● **EXERCISE**
Count the lines below that contain the word "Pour", and give only that number.
-------------------------
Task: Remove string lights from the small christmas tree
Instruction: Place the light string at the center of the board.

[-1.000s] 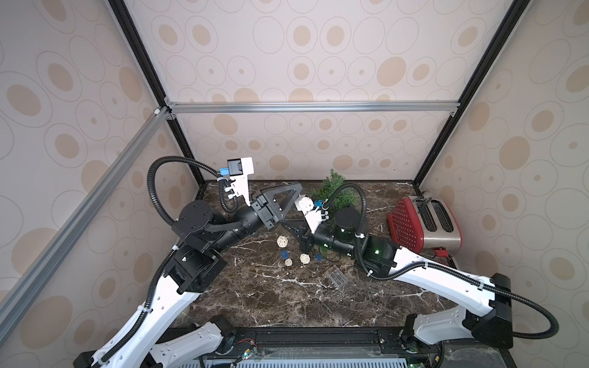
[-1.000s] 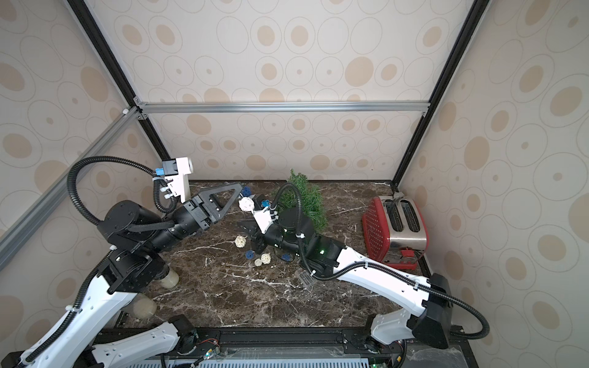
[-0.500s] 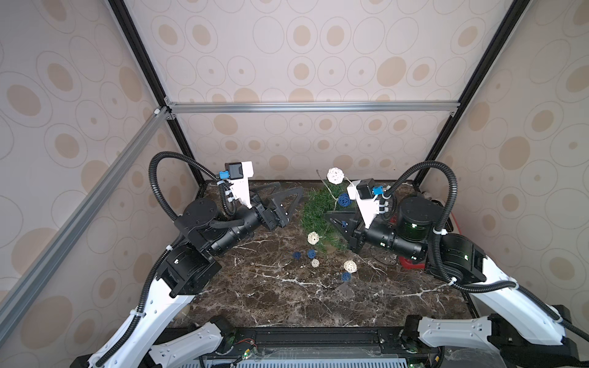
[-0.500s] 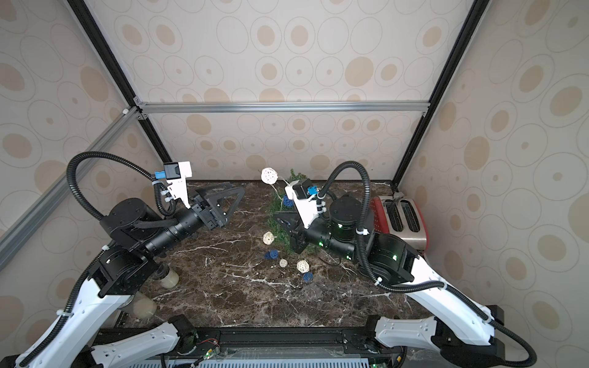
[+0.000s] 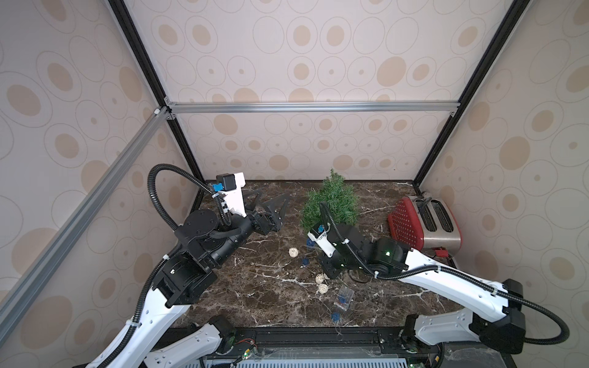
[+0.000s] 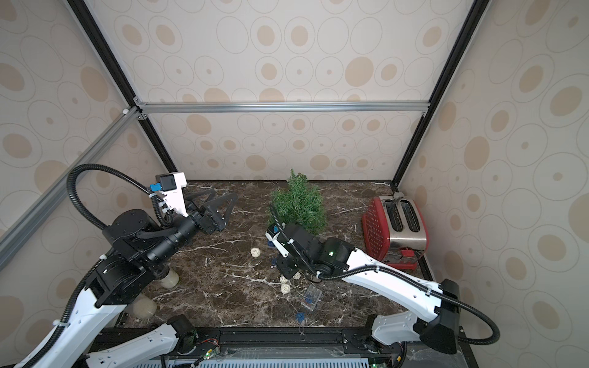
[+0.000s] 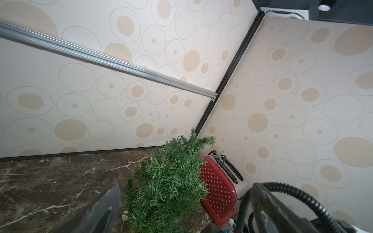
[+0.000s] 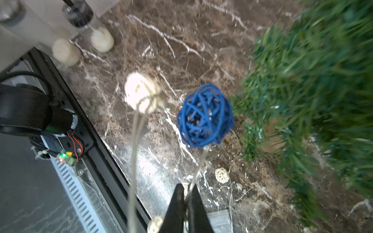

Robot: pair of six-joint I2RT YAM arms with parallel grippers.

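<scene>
Right gripper (image 8: pixel 186 188) clenched on the wire of the string lights (image 8: pixel 204 116), just in front of the small christmas tree (image 5: pixel 331 204) at mid back edge of the tabletop (image 5: pixel 255 302). Loose strand and battery box (image 5: pixel 344 294) lie from centre to front edge. Left gripper (image 5: pixel 273 196) spread wide, empty

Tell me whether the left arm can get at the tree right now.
Probably yes. The left gripper stands open, aimed toward the tree, with only bare tabletop between them. The right arm sits at the tree's near side, not in that path.
</scene>
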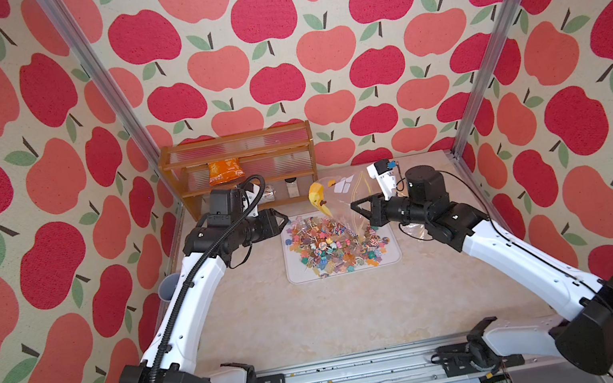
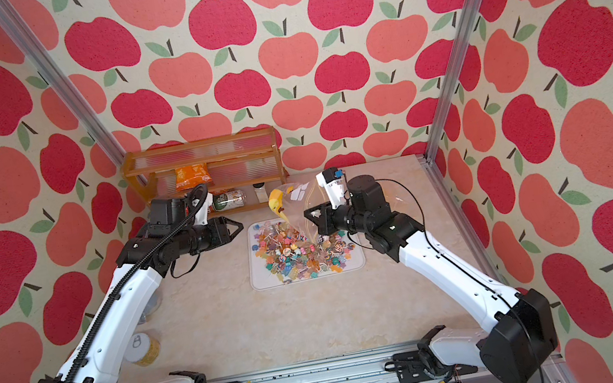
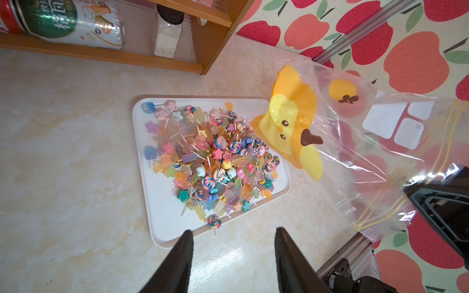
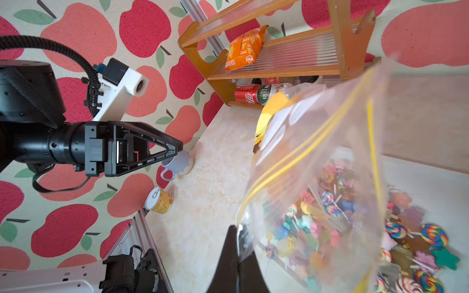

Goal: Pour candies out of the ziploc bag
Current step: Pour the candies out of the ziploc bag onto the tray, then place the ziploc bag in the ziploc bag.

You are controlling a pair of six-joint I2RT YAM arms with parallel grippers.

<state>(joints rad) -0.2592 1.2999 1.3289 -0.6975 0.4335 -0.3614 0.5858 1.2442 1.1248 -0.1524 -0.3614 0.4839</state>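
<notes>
The candies (image 1: 330, 243) (image 2: 298, 251) lie in a colourful heap on a white tray (image 1: 392, 258); swirled lollipops and star shapes show in the left wrist view (image 3: 210, 157). My right gripper (image 1: 353, 206) (image 4: 237, 228) is shut on the clear ziploc bag (image 1: 342, 190) (image 4: 317, 157) near its yellow zip line, holding it up over the tray's far right side. The bag's duck-printed corner (image 3: 291, 121) hangs at the heap's edge. No candy shows inside the bag (image 3: 380, 152). My left gripper (image 1: 284, 219) (image 3: 233, 232) is open and empty at the tray's left edge.
A wooden shelf rack (image 1: 236, 158) stands at the back left with an orange snack packet (image 1: 223, 171), a lying can (image 3: 63, 22) and a shaker (image 3: 167, 33). A lilac cup (image 4: 177, 165) and a yellow tin (image 2: 143, 348) sit by the left wall.
</notes>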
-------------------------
● **ANSWER BOX**
2